Task instructions: Please report how many lines below contain "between", writing nothing except the number.

Supplied information:
------------------------------------
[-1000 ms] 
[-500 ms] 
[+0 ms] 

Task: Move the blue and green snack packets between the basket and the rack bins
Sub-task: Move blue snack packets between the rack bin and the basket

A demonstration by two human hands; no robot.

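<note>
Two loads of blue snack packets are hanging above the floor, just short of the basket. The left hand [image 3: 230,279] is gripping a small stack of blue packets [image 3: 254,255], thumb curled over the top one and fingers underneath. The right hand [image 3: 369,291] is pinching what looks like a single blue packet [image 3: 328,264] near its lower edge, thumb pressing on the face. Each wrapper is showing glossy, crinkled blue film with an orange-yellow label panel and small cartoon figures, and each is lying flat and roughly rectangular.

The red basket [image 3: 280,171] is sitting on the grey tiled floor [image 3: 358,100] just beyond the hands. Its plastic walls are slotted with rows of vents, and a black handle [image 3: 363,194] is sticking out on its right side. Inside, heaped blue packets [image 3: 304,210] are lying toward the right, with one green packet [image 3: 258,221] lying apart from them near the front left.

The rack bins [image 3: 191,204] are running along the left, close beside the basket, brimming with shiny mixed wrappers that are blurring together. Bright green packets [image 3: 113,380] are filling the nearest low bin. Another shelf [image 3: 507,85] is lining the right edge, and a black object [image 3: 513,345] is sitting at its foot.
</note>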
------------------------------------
Your response: 2